Included in the present Wikipedia essay on the subject https://en.wikipedia.org/wiki/Executive_Order_6102 discussion of the "hoax of safe deposit box seizures": 


> The first known reference to this hoax was in the book _After the Crash - Life In the New Great Depression_.[25] That text refers only to gold, not to silver, which was added by 1998 to Internet references. It claims to be an Executive Order, yet whoever wrote the text wrote it to apply to specific individuals (e.g. "Your possession"), so if the text did originate from the government, it would have been sent to individuals, not published as an Executive Order. The first paragraph starts with the actual text of Executive Order 6102, then edits it slightly (e.g. changing "said national emergency" to "a national emergency" and "still continues to exist" to "still exists"), and then adds apparently made-up text. Due to the minor edits and how the real text and fake text are combined mid-sentence, it is almost certainly an intentionally designed hoax rather than an accident.

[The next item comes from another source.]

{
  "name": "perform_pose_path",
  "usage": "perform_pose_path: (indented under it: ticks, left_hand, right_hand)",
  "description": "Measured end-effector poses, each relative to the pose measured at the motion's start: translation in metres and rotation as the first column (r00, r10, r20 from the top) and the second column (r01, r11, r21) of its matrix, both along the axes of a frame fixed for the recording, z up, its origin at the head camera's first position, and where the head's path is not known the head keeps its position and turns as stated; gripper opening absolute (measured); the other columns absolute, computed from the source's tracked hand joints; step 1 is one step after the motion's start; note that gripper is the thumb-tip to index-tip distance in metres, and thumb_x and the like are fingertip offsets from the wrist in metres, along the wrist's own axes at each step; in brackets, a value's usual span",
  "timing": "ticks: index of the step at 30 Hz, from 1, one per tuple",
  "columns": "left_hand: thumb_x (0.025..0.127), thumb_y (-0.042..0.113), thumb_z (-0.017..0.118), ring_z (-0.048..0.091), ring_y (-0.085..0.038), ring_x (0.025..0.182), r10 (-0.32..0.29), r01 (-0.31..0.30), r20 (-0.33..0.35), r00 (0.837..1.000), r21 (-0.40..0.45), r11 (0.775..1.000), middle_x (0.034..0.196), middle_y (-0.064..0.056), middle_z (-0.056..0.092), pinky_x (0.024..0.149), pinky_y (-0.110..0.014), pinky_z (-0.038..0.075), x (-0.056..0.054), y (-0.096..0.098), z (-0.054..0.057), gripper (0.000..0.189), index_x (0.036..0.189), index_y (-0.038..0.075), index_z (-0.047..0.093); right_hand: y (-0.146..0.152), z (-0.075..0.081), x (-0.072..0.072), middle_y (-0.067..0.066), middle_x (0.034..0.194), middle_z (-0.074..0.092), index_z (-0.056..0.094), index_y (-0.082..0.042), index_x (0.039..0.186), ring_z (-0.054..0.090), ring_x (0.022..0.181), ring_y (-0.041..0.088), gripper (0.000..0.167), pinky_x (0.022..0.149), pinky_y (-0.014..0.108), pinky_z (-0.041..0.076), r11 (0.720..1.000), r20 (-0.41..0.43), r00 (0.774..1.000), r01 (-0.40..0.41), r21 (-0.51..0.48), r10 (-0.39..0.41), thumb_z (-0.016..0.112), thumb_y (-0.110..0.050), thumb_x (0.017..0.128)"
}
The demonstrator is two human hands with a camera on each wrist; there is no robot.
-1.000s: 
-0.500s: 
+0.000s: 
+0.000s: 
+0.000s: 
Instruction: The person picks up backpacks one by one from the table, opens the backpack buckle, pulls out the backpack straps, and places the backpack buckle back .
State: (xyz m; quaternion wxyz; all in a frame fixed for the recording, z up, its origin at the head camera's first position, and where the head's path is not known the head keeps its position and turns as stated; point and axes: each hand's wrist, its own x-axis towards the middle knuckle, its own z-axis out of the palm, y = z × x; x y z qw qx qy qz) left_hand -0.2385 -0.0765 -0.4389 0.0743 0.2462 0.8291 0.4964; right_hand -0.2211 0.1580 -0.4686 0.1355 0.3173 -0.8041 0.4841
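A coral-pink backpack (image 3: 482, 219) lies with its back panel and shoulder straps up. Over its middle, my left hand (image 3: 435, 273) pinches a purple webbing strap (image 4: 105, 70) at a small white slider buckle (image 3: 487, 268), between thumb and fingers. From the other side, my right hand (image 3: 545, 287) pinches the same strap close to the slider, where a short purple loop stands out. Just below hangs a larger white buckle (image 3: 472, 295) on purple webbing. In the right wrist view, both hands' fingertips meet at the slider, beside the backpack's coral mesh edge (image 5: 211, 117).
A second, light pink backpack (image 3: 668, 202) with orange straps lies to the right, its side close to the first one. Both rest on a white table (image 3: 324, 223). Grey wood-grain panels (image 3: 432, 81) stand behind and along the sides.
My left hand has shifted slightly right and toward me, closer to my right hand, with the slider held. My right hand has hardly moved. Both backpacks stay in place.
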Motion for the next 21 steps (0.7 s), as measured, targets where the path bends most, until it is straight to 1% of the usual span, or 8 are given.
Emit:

> Most of this text does not appear in the actual Executive Order.[26] In fact, safe deposit boxes held by individuals were not forcibly searched or seized under the order and the few prosecutions that occurred in the 1930s for gold "hoarding" were executed under different statutes. One of the few such cases occurred in 1936, when a safe deposit box containing over 10,000 troy ounces (310 kg) of gold belonging to Zelik Josefowitz, who was not a U.S. citizen, was seized with a search warrant as part of a tax evasion prosecution.[27]
> The U.S. Treasury came into possession of a large number of safe deposit boxes due to bank failures. During the 1930s, over 3,000 banks failed and the contents of their safe deposit boxes were remanded to the custody of the Treasury. If no one claimed the box, it remained in the possession of the Treasury. In October 1981, there were 1,605 cardboard cartons in the basement of the Treasury, each carton containing the contents of one unclaimed safe deposit box.[28]